Clayton M. Christensen, one of my professors at HBS, “wrote the book” on the Innovator’s Dilemna. I agree with Jeff’s post, mostly. But it’s too easy just to bash carriers. It’s like complaining about our parents; they have given us so much yet we youthful entrepreneurs just don’t appreciate it. Companies like Jeff’s Twilio (Voice APIs) or my Locaid (Location APIs) listen to different music, go to different parties and build different stuff than our stodgy old “parents” the carriers. But I submit that our parents (AT&T, Verizon et al) are cooler than we give them credit for. AT&T is an innovator; it just innovates at a speed (slower) and scale (monstrous) and wavelength (formal) very different then us developer-friendly “as-a-Service” types. Carriers like AT&T are the reasons companies like Twilio and Locaid exist. We are the “Walmarts of network APIs” to hundreds of thousands of developers. It’s hard to work directly with a carrier, all that national infrastructure stuff transporting billions of transactions per minute needs process, controls and protections to keep the lights on. But AT&T is smart, it knows it needs to innovate and be developer friendly. John Donovan, AT&T CTO, wants to deliver tens of billions of API calls to developers on his network this year. Bravo. And he is innovating by asking developer-friendly, one API platforms like Locaid (for location) and Twilio (for communications) to help bridge the innovation-perception between “Ma Bell” and “those upstart developers.” It’s working. Locaid is now the largest network location transaction platform for hundreds of these developers who want safe, privacy-protected access to the carrier location goodies.

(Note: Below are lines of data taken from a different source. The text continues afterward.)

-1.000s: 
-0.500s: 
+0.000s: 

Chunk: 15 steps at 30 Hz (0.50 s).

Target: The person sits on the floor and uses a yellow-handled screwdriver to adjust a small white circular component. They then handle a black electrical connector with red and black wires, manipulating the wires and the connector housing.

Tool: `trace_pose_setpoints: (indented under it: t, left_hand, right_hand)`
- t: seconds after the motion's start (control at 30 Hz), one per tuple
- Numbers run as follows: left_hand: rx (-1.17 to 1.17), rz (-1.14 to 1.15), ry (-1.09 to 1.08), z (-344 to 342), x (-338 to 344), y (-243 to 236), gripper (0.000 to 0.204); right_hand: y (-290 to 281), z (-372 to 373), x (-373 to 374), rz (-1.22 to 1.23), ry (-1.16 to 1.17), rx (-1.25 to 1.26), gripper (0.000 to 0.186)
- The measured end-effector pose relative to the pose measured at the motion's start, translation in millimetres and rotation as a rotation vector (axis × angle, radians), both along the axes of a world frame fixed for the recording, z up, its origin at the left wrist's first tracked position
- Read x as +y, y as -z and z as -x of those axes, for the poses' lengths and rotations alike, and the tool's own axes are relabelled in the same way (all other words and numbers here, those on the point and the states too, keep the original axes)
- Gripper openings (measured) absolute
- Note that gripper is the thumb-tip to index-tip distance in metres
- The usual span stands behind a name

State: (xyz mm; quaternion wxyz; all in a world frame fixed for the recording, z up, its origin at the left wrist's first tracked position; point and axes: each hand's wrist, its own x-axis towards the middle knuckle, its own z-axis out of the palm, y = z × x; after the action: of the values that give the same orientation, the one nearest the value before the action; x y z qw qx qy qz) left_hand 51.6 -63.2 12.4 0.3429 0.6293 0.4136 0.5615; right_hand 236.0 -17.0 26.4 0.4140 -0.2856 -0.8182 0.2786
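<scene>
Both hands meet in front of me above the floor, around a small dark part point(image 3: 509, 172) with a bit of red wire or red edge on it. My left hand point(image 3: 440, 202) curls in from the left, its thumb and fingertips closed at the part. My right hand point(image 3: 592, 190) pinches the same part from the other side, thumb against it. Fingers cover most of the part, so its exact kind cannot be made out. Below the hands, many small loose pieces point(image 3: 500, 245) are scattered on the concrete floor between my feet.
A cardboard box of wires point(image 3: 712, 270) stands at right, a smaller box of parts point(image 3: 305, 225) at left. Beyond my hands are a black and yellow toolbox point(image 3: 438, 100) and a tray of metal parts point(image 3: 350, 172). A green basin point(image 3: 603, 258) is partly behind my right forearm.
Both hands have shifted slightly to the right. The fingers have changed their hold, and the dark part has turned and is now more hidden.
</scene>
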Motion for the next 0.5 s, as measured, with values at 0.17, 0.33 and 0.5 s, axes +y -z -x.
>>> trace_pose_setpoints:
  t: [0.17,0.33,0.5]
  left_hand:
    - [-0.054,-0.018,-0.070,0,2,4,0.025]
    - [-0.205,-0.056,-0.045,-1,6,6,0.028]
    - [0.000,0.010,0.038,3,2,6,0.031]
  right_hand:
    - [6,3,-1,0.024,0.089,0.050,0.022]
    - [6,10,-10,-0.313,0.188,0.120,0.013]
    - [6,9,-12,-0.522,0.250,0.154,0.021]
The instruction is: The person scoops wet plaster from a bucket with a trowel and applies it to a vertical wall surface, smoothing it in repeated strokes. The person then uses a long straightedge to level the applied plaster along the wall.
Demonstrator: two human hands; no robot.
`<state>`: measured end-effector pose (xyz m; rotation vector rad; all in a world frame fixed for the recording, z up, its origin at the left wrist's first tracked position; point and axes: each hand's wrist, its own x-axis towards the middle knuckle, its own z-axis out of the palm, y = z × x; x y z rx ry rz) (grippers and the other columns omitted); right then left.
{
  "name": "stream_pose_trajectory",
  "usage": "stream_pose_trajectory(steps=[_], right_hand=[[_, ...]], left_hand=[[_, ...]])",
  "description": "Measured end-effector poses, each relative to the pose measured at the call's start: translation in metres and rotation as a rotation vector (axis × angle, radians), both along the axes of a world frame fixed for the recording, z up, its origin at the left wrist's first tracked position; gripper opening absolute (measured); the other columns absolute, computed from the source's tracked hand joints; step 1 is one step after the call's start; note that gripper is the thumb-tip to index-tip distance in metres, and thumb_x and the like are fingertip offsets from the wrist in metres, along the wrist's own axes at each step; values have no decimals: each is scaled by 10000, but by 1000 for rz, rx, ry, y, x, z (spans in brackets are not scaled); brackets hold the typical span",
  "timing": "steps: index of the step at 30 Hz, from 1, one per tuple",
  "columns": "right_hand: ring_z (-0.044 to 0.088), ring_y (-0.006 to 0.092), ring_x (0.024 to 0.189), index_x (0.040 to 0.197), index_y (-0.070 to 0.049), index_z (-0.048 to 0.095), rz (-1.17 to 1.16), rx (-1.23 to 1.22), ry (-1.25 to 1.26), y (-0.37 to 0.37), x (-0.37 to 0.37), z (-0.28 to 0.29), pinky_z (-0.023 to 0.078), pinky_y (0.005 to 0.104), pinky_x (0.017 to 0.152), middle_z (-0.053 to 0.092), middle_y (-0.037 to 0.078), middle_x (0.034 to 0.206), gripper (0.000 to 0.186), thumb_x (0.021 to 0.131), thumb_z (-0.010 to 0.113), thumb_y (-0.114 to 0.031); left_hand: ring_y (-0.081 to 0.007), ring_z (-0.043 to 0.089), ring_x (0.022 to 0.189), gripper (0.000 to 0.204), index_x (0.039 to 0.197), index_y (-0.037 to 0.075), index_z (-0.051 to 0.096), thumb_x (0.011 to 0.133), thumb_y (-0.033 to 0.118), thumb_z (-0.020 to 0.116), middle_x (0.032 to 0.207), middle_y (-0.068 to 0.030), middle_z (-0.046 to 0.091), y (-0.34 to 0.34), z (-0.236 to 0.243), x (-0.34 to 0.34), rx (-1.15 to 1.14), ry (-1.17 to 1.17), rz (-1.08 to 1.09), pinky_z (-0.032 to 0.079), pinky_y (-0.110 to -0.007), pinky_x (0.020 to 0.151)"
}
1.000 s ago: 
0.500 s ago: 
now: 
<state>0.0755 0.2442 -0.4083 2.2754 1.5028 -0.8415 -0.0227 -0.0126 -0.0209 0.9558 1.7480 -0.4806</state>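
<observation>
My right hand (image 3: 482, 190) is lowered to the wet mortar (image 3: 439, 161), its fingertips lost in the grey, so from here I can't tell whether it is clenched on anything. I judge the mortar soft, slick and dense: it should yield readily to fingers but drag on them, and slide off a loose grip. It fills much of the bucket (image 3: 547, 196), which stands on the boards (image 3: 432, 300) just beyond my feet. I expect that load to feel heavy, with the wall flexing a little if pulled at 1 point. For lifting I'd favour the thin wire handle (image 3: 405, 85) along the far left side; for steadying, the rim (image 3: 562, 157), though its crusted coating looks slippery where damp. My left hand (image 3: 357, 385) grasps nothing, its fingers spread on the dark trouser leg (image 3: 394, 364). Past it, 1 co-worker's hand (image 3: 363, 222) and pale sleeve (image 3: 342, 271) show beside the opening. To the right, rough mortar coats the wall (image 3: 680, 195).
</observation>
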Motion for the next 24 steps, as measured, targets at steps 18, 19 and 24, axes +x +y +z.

So while Jeff and I agree on many fronts, I still give a shout out to AT&T as an innovator. They continue to offer a disruptive technology. According to Clayton, AT&T is creating new markets and value by exposing their APIs through companies like Locaid and Twilio. This innovation replaces their existing value in the network (closed APIs) that Jeff properly explains. John Donovan is disrupting his own legacy innovation. That is impressive.
Clayton would say that, in fact, Locaid and Twilio aren’t disruptive innovators at all (boo hoo). His thesis is that we are actually “sustaining innovators,” that is, we are not creating new markets, but we are evolving existing ones with better value. While our investors might not find that as sexy, there is huge opportunity in creating value in between the wireless operators and the mobile application developer market. Based on our respective successes as API storefronts for developers, Clayton would also label Locaid and Twilio as “Transformational Sustaining Innovators.”
Because no developer is going to go back to the old way. Do you miss ordering a CD from a carrier, getting it in the mail, downloading it on your PC and syncing it through a cradle to your phone? Didn’t think so.
Thank you, Ma Bell. For innovating with and for us.